You are viewing a plain text version of this content. The canonical link for it is here.
Posted to dev@twill.apache.org by Yuliya Feldman <yu...@dremio.com> on 2016/12/22 22:20:12 UTC

How/does Twill can survive a restart of TwillClient

Hello there,

I started using Twill recently and I came across couple of issues I wanted
to check on:

1. If I resize YARN cluster to more capacity it can handle I can't resize
down, as it did not satisfy first request

2. If my application that spawns up Twill YARN Cluster restarts (meaning I
am losing YarnTwillRunnerService) I can not get hold of the TwillController
after it even I know runId and what not.

Could anybody advise/confirm/deny on the issues I am seeing?

Thanks in advance

Re: How/does Twill can survive a restart of TwillClient

Posted by Yuliya Feldman <yu...@dremio.com>.
I have created:
https://issues.apache.org/jira/browse/TWILL-202
to limit time on waiting for resources from YARN to allow process requests
in queue.

Thanks,
Yuliya

On Sat, Dec 24, 2016 at 11:24 PM, Yuliya <yu...@dremio.com> wrote:

> Thank you for the replies
>
> Comments inline
>
> > On Dec 24, 2016, at 10:38 PM, Terence Yim <ch...@gmail.com> wrote:
> >
> > Hi,
> >
> > 1. I see what you mean now. The reason why Twill currently wait for all
> the
> > requested containers up and running before changing the number of
> > containers again is mainly to provide a more deterministic state
> transition
> > for runnable lifecyle, in case the application logic is sensitive to
> number
> > of instances.
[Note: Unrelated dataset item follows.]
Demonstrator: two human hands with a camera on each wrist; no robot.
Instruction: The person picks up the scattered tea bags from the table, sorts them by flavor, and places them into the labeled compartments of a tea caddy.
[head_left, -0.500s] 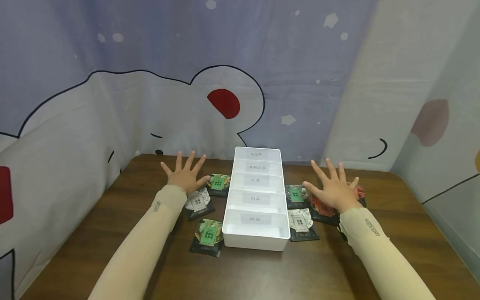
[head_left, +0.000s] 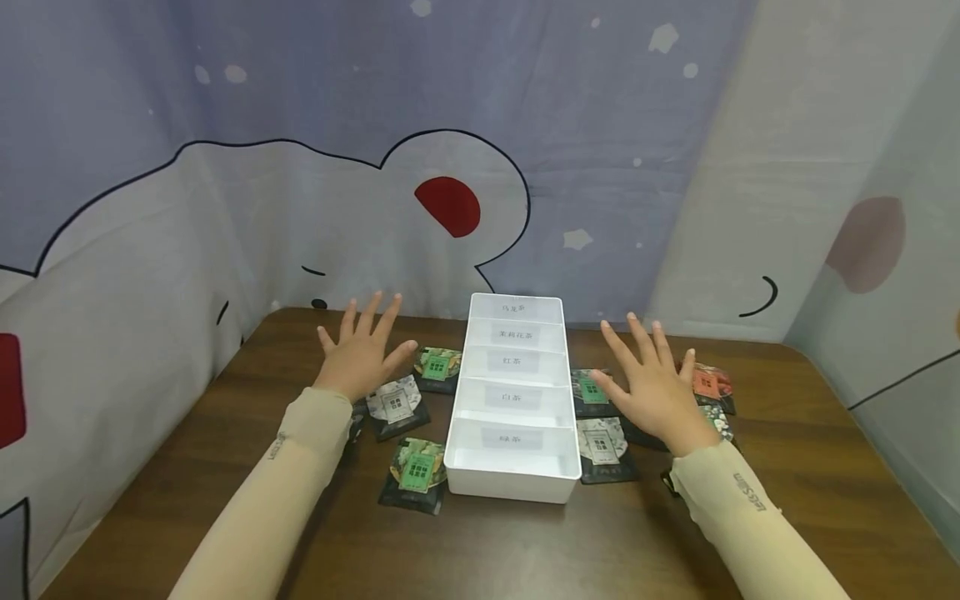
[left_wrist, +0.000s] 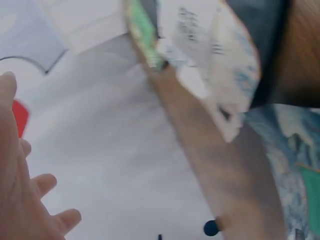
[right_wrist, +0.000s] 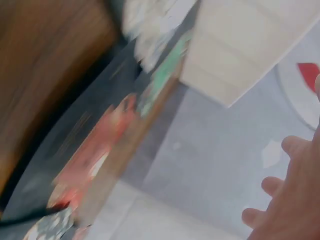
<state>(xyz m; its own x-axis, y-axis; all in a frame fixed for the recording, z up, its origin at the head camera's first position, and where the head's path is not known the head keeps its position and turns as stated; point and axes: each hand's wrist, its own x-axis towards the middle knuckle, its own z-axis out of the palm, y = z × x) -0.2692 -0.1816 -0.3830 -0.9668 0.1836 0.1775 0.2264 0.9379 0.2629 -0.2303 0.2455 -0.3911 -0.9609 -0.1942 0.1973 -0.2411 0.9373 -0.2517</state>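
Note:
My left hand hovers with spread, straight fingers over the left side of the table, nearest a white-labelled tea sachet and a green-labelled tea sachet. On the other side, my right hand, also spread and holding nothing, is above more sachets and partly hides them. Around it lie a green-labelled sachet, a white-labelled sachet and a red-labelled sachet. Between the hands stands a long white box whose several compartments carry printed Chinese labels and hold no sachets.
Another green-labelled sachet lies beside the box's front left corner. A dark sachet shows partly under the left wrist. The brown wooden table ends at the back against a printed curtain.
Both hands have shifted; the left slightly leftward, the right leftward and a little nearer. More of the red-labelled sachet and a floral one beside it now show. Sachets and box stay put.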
However, I do agree that Twill can provide more flexible
> way
> > to let the application to decide whether waiting is needed or not. Would
> > you mind opening a JIRA for the improvement?
>
> I will open a JIRA - thank you
> >
> > 2. The TwillRunner is decided to survive process restart with the ability
> > to rediscover all the running twill applications via ZooKeeper. However,
> > due to the natural of async operations in ZK, you might need to call
> > "lookup" couple times before all the necessary information is synced up
> > from ZK after the process restarted.
> Interesting - let me try - it does not look like this from the code, but I
> may be missing something
> >
> > Terence
> >
> >> On Fri, Dec 23, 2016 at 11:18 AM, Yuliya Feldman <yu...@dremio.com>
> wrote:
> >>
> >> Thank you very much for the reply
> >> Please see inline
> >>
> >>
> >>> On Fri, Dec 23, 2016 at 11:10 AM, Terence Yim <ch...@gmail.com>
> wrote:
> >>>
> >>> Hi,
> >>>
> >>> 1. It really depends on how much resources that your application need.
> >>> Twill simply act as a bridge between your app and YARN, however, the
> YARN
> >>> cluster itself needs to have enough resources (memory and vcores) to
> run
> >>> your application.
> >> I definitely agree that YARN should have capacity. What I am trying to
> say
> >> is that if I want to change my mind and resize 2nd time before 1st
> request
> >> was satisfied I can not do it. What if I mistyped number of requested
> >> containers - put 100 instead of 10 and YARN will never have this
> capacity.
> >> If I change back to 10 it won't change it unless 100 is satisfied.
> >>
> >>>
> >>> 2. You should be able to do that through the TwillRunner.lookup method.
> >> Do
> >>> you mean you tried but it doesn't return anything?
> >> TwillRunner.lookup works ONLY if application that uses
> TwillRunner.lookup
> >> (YARN/Twill client another words) NEVER restarted - if it restarted all
> the
> >> information is lost and I am not sure how to make TwillRunner to obtain
> it
> >> again from running cluster.
> >>
> >>>
> >>> Terence
> >>>
> >>>> On Thu, Dec 22, 2016 at 2:20 PM, Yuliya Feldman <yu...@dremio.com>
> >>> wrote:
> >>>
> >>>> Hello there,
> >>>>
> >>>> I started using Twill recently and I came across couple of issues I
> >>> wanted
> >>>> to check on:
> >>>>
> >>>> 1. If I resize YARN cluster to more capacity it can handle I can't
> >> resize
> >>>> down, as it did not satisfy first request
> >>>>
> >>>> 2. If my application that spawns up Twill YARN Cluster restarts
> >> (meaning
> >>> I
> >>>> am losing YarnTwillRunnerService) I can not get hold of the
> >>> TwillController
> >>>> after it even I know runId and what not.
> >>>>
> >>>> Could anybody advise/confirm/deny on the issues I am seeing?
> >>>>
> >>>> Thanks in advance
> >>
>

Re: How/does Twill can survive a restart of TwillClient

Posted by Yuliya <yu...@dremio.com>.
Thank you for the replies 

Comments inline 

> On Dec 24, 2016, at 10:38 PM, Terence Yim <ch...@gmail.com> wrote:
> 
> Hi,
> 
> 1. I see what you mean now. The reason why Twill currently wait for all the
> requested containers up and running before changing the number of
> containers again is mainly to provide a more deterministic state transition
> for runnable lifecyle, in case the application logic is sensitive to number
> of instances. However, I do agree that Twill can provide more flexible way
> to let the application to decide whether waiting is needed or not. Would
> you mind opening a JIRA for the improvement?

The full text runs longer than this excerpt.